§ **TASK DETAILS**
Go through the lines below and copy each one that holds the string "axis".

§ **INFORMATION SUPPLIED**

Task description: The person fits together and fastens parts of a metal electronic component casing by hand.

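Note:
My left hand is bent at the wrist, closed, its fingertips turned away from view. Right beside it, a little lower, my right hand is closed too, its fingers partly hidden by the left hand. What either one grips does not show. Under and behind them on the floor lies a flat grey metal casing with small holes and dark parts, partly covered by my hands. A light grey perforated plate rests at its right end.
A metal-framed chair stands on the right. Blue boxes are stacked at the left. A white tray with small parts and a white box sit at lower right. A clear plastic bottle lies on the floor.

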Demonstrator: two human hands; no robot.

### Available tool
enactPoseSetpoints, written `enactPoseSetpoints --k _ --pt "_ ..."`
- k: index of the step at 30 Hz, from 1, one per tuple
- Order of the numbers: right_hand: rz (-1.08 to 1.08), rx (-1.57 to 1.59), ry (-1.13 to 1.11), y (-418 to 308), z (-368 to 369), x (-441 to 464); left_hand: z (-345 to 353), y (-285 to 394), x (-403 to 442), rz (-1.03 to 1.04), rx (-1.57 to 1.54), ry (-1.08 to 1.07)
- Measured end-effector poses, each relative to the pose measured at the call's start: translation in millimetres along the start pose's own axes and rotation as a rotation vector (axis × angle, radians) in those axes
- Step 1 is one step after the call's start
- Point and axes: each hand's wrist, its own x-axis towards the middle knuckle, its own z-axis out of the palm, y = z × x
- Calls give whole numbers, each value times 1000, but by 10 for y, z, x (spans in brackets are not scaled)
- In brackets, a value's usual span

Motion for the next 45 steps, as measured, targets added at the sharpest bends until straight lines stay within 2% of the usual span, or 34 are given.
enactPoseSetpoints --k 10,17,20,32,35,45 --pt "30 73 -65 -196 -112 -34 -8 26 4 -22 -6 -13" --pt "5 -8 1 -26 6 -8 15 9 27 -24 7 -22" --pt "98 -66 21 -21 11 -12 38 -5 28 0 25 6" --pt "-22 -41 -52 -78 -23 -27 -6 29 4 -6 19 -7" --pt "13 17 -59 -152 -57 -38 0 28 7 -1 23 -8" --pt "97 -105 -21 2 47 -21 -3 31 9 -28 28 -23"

§ **WRITTEN SOLUTION**
- Measured end-effector poses, each relative to the pose measured at the call's start: translation in millimetres along the start pose's own axes and rotation as a rotation vector (axis × angle, radians) in those axes
- Point and axes: each hand's wrist, its own x-axis towards the middle knuckle, its own z-axis out of the palm, y = z × x

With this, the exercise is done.